=== Requirement ===
When the line with "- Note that" turns up below, begin repeating exactly, and carry on through the line with "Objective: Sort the"; no pictures go into the copy.

═══

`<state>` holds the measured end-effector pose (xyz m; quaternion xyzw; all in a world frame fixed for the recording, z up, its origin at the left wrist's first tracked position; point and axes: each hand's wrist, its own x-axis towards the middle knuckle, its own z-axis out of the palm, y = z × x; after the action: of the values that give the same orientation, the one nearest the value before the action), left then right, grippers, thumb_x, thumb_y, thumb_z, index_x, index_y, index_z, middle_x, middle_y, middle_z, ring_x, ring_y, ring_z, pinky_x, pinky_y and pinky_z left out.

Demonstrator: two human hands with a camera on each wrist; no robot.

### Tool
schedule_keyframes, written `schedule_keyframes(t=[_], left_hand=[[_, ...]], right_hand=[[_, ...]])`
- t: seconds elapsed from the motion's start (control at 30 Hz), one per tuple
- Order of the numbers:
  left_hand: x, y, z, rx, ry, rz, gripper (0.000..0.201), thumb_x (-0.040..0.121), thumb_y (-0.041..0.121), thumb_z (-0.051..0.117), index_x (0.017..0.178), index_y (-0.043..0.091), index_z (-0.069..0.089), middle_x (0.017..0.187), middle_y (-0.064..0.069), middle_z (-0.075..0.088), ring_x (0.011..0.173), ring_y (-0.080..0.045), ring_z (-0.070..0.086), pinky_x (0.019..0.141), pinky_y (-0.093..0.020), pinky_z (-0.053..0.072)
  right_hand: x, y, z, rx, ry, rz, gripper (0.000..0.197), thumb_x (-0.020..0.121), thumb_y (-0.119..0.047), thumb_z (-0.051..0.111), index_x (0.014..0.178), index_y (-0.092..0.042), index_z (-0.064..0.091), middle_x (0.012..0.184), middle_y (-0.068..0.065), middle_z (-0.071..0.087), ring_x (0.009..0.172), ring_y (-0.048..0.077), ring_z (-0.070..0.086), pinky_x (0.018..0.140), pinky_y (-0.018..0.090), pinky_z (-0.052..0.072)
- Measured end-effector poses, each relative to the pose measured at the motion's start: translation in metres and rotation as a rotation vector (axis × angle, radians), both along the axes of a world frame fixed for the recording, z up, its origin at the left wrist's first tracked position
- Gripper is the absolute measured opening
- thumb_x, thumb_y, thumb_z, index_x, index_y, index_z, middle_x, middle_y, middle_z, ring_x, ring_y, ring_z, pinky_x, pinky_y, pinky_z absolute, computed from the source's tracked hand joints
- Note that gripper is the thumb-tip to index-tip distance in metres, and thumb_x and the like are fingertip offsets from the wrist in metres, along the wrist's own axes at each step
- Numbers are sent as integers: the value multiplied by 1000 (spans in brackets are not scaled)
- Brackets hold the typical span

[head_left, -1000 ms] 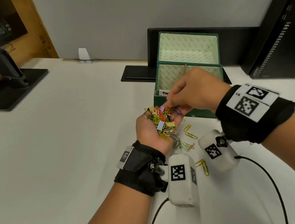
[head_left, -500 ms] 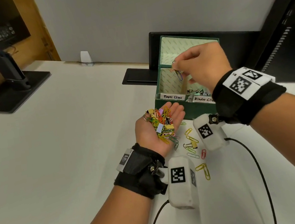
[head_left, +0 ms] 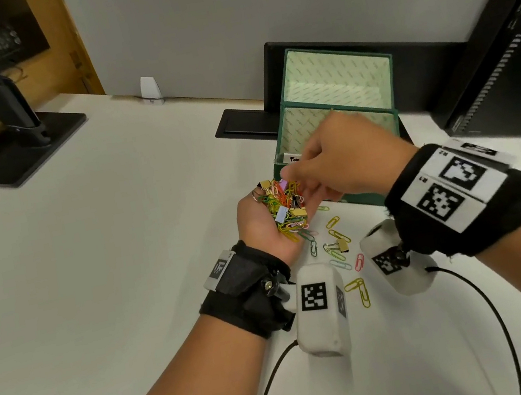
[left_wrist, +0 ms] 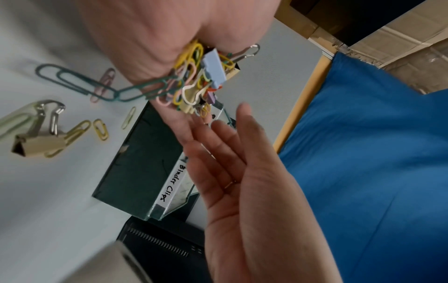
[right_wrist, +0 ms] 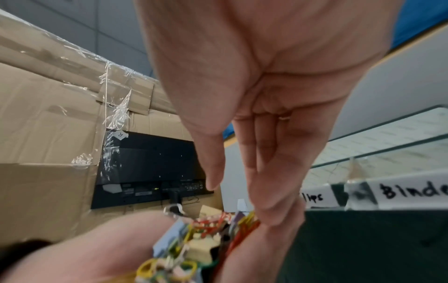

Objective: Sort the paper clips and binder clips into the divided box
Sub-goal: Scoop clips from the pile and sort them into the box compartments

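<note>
- a person's left hand (head_left: 264, 228) lies palm up over the white desk (head_left: 106, 259), cupping a tangled heap of clips (head_left: 283, 209): coloured paper clips mixed with small binder clips.
- the right hand (head_left: 333, 163) reaches over that heap, fingers (right_wrist: 271, 191) straight and close together, thumb apart from them; it holds nothing, its fingertips just at the top of the heap.
- the green divided box (head_left: 278, 131) stands open just behind both hands, its front edge bearing a handwritten "binder clips" label (left_wrist: 173, 183) beside a second label mostly hidden by the hand.
- loose paper clips (head_left: 359, 291) lie scattered on the desk near the box, between the two wrists.
- among them lies a gold binder clip (head_left: 339, 246).
- a monitor stand (head_left: 18, 135) sits far left on the desk.
</note>
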<state>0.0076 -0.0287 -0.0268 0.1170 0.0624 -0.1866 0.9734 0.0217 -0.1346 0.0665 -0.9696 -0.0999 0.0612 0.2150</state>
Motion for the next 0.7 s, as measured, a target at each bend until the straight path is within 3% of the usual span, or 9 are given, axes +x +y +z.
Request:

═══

=== Exercise answer ===
- Note that gripper is the thumb-tip to index-tip distance in metres, and thumb_x and the like are fingertip offsets from the wrist in metres, along the wrist's own axes at each step
- Numbers are sent as integers: the value multiplied by 1000 (spans in brackets are not scaled)
- Brackets hold the typical span

[head_left, -1000 ms] 
[head_left, -500 ms] 
[head_left, +0 ms] 
[left_wrist, +0 ms] 
[right_wrist, +0 ms] 

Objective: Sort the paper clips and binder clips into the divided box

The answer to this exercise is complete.